Article 3.1 - Domaine d’action n° 1 : L’embauche
Objectif de progression
Accroître la communication interne et externe en matière d’égalité professionnelle.
Action
Intégrer dans les offres d’emplois les valeurs de l’entreprise et son engagement en matière d’égalité professionnelle.
Indicateurs chiffrés
Nombre d’annonces d’emploi conformes aux prescriptions.
Favoriser l’articulation vie professionnelle/vie personnelle et familiale.
Action
Accorder un temps rémunéré pour accompagner son enfant, à charge fiscalement, le jour de la rentrée scolaire jusqu’à l’entrée en 6ème, sur demande préalable.
Indicateur chiffré
Nombre de parents ayant bénéficié de ce temps dédié au 1er jour de la rentrée.
Article 3.3 - Domaine d’action n° 9 : Articulation entre activité professionnelle et vie personnelle et familiale
Objectif de progression n° 1
Améliorer les droits liés à la prise des congés familiaux.
Action
Assurer, aux salariés(es) ayant 1 an d’ancienneté, un congé indemnisé à 100% du salaire habituel en cas de maladie ou d’accident, constaté par certificat médical, d’un enfant de moins de 16 ans dont il assume la charge.
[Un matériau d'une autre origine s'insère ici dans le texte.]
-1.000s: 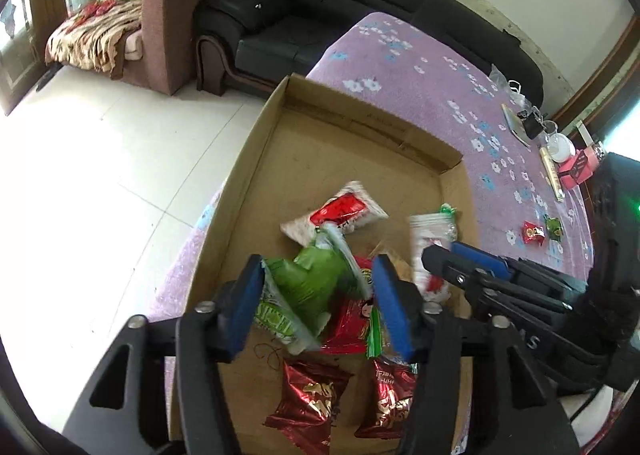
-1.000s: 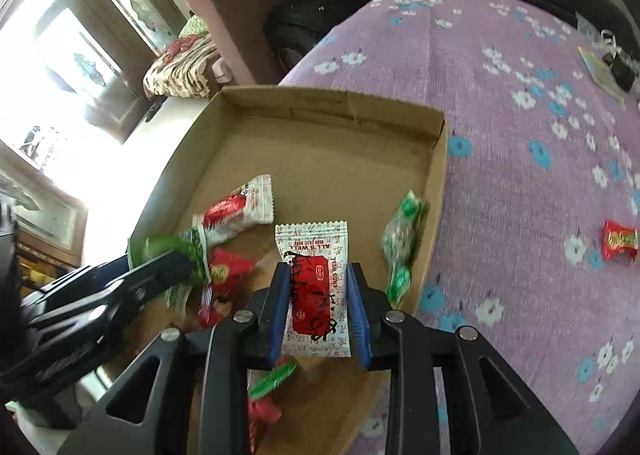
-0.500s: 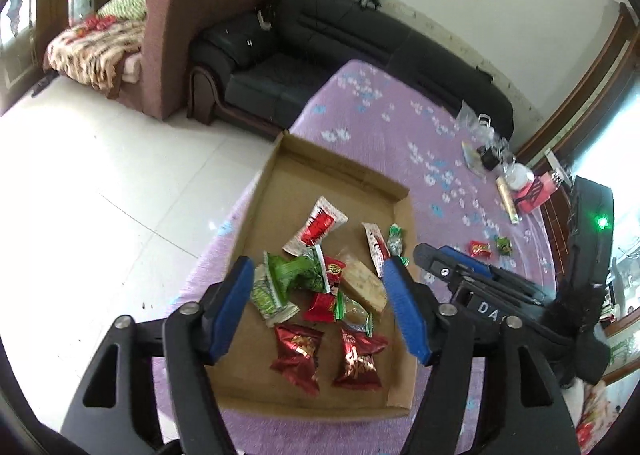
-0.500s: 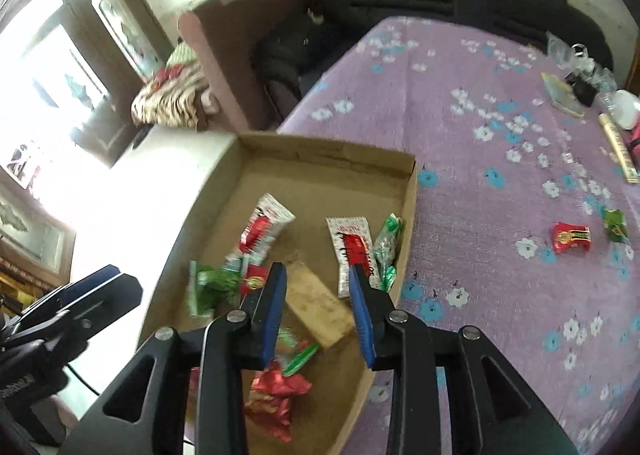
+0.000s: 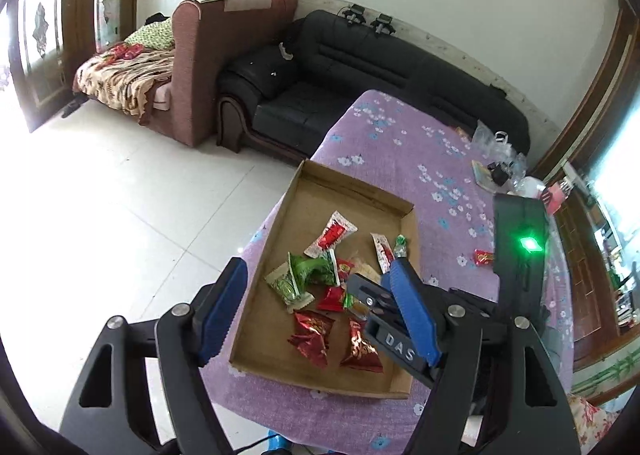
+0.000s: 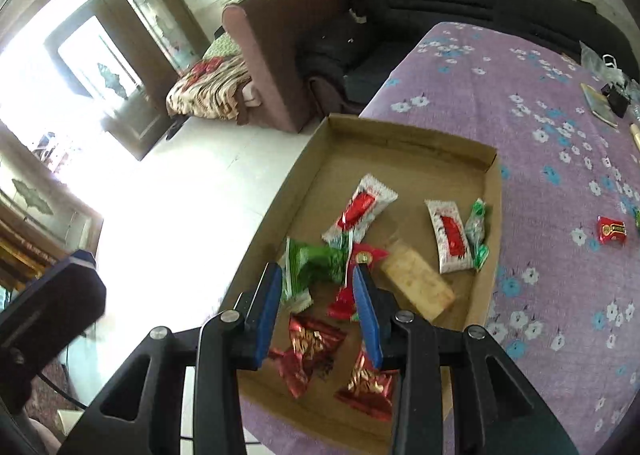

La durée de ce congé est de 3 jours par an et par salarié. Elle est portée à 4 jours par an et par salarié si l’enfant est âgé de moins d’un an ou si le salarié assume la charge de 3 enfants ou plus âgés de moins de 16 ans. Le congé est accordé au salarié sur présentation d’un certificat médical attestant de la présence nécessaire de ce dernier auprès de l’enfant.
Indicateur chiffré
Nombre de jours de congés enfants malades rémunérés.
Objectif de progression n° 2
Améliorer l’harmonisation des temps de vie.
Action
Assurer, aux salariés ayant 1 an d’ancienneté, une rémunération à 100 % du congé de paternité.
Indicateur chiffré
Nombre de jours de congés de paternité rémunérés.
Article 4 - Durée de l’accord
L’accord est conclu pour une durée déterminée du 1er juin 2025 au 31 mai 2026.
Article 5 - Clause de rendez-vous et suivi de l’application de l’accord
En vue d’assurer le suivi de l’application du présent accord, les parties conviennent de se revoir tous les ans à compter de la date de son entrée en vigueur.
Article 6 - Clause de révision
Le présent accord pourra être révisé, à tout moment pendant la période d’application, par accord collectif conclu sous la forme d’un avenant.
Article 7 - Clause de dénonciation
Sans préjudice du dernier alinéa de l’article L. 2261-10 du Code du travail, le présent accord pourra être dénoncé, à tout moment, par les parties signataires en respectant un délai de préavis de trois mois. La dénonciation se fera dans les conditions prévues par les articles L. 2261-9 et suivants du Code du travail.
Article 8 - Entrée en vigueur
L’accord entrera en vigueur conformément aux dispositions légales à compter du lendemain de son dépôt.
Article 9 - Notification
Conformément à l’article L. 2231-5 du Code du travail, le texte du présent accord est notifié à l’ensemble des organisations syndicales représentatives dans l’entreprise.
Article 10 - Publicité
Cet accord sera déposé auprès de la DREETS via www.teleaccords.travail-emploi.gouv.fr dans le ressort de laquelle il a été conclu, en deux exemplaires, dont une version sur support papier signé des parties et une version sur support électronique et en un exemplaire auprès du greffe du Conseil des Prud’hommes du lieu de conclusion.
Fait à Reims, en quatre exemplaires, le 18 avril 2025.